→ **Records contained in a dataset**
-=-=-

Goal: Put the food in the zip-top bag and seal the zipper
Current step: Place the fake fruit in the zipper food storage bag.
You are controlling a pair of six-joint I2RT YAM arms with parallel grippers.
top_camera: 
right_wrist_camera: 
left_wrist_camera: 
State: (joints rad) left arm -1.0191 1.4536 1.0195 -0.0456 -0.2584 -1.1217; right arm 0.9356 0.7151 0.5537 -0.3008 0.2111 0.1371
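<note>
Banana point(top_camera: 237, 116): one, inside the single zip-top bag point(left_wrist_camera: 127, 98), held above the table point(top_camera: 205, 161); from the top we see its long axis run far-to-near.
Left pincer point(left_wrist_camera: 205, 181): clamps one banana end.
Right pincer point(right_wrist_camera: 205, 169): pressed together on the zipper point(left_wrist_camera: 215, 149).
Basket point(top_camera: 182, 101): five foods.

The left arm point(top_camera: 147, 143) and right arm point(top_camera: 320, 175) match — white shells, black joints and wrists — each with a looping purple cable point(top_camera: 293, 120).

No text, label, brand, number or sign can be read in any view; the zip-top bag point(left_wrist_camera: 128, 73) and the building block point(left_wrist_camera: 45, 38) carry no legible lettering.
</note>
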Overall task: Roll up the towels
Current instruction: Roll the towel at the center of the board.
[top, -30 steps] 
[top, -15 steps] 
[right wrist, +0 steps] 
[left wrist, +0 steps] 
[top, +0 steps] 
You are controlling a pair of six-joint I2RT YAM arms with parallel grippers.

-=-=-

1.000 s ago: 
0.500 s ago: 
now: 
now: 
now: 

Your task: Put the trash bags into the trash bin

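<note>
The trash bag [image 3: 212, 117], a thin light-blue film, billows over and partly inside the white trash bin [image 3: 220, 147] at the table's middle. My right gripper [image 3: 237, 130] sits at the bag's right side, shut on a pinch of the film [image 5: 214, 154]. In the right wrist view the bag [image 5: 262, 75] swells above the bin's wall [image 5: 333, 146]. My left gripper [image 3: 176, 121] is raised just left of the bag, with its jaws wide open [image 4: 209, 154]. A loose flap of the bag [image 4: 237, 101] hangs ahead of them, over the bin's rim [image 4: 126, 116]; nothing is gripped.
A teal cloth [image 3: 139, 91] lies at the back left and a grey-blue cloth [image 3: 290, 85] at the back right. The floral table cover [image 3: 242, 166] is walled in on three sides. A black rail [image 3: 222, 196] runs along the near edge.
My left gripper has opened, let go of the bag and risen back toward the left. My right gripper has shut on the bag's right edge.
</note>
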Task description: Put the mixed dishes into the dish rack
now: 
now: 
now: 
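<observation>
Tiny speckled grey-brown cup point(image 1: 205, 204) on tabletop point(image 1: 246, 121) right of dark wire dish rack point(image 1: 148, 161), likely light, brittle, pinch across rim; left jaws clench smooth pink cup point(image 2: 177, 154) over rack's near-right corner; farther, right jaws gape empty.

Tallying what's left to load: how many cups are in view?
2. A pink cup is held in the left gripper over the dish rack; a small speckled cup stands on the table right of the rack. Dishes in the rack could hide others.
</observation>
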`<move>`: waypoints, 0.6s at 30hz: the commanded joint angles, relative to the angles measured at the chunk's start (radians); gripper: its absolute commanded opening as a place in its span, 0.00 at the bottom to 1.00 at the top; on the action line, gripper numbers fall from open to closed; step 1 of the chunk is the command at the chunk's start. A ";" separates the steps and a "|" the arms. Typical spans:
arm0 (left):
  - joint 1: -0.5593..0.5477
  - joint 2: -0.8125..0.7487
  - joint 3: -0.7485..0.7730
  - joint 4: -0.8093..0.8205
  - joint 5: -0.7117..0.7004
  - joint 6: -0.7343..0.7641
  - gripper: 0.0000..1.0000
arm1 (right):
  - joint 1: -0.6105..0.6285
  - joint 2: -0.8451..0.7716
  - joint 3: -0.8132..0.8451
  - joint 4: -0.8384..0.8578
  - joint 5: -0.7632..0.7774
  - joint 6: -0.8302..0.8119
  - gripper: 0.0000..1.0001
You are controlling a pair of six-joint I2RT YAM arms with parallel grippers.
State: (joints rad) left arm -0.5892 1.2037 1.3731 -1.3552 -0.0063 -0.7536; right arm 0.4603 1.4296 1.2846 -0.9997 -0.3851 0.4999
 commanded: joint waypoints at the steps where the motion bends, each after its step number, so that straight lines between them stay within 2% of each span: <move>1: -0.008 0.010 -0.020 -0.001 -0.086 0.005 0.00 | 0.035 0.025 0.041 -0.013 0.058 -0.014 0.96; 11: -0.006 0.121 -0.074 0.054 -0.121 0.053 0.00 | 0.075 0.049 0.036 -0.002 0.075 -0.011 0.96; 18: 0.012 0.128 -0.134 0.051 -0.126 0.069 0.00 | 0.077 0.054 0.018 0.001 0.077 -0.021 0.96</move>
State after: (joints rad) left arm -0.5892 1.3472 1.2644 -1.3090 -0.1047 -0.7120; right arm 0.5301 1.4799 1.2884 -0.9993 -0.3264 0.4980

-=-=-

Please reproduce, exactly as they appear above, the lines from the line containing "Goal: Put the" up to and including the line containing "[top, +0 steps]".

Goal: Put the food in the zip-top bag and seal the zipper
Current step: Place the fake fruit in the zipper food storage bag.
You are controlling a pair of six-joint I2RT YAM arms with parallel grippers.
top_camera: 
right_wrist_camera: 
left_wrist_camera: 
State: (joints rad) left arm -1.0191 1.4536 1.0195 -0.0456 -0.2584 -1.1217; right arm 0.9356 0.7151 0.5537 -0.3008 0.2111 0.1371
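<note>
Banana point(top_camera: 237, 116): one, inside the single zip-top bag point(left_wrist_camera: 127, 98), held above the table point(top_camera: 205, 161); from the top we see its long axis run far-to-near.
Left pincer point(left_wrist_camera: 205, 181): clamps one banana end.
Right pincer point(right_wrist_camera: 205, 169): pressed together on the zipper point(left_wrist_camera: 215, 149).
Basket point(top_camera: 182, 101): five foods.

The left arm point(top_camera: 147, 143) and right arm point(top_camera: 320, 175) match — white shells, black joints and wrists — each with a looping purple cable point(top_camera: 293, 120).

No text, label, brand, number or sign can be read in any view; the zip-top bag point(left_wrist_camera: 128, 73) and the building block point(left_wrist_camera: 45, 38) carry no legible lettering.
</note>
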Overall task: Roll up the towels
Current instruction: Roll the towel at the center of the board.
[top, -30 steps] 
[top, -15 steps] 
[right wrist, +0 steps] 
[left wrist, +0 steps] 
[top, +0 steps] 

The answer contains nothing more.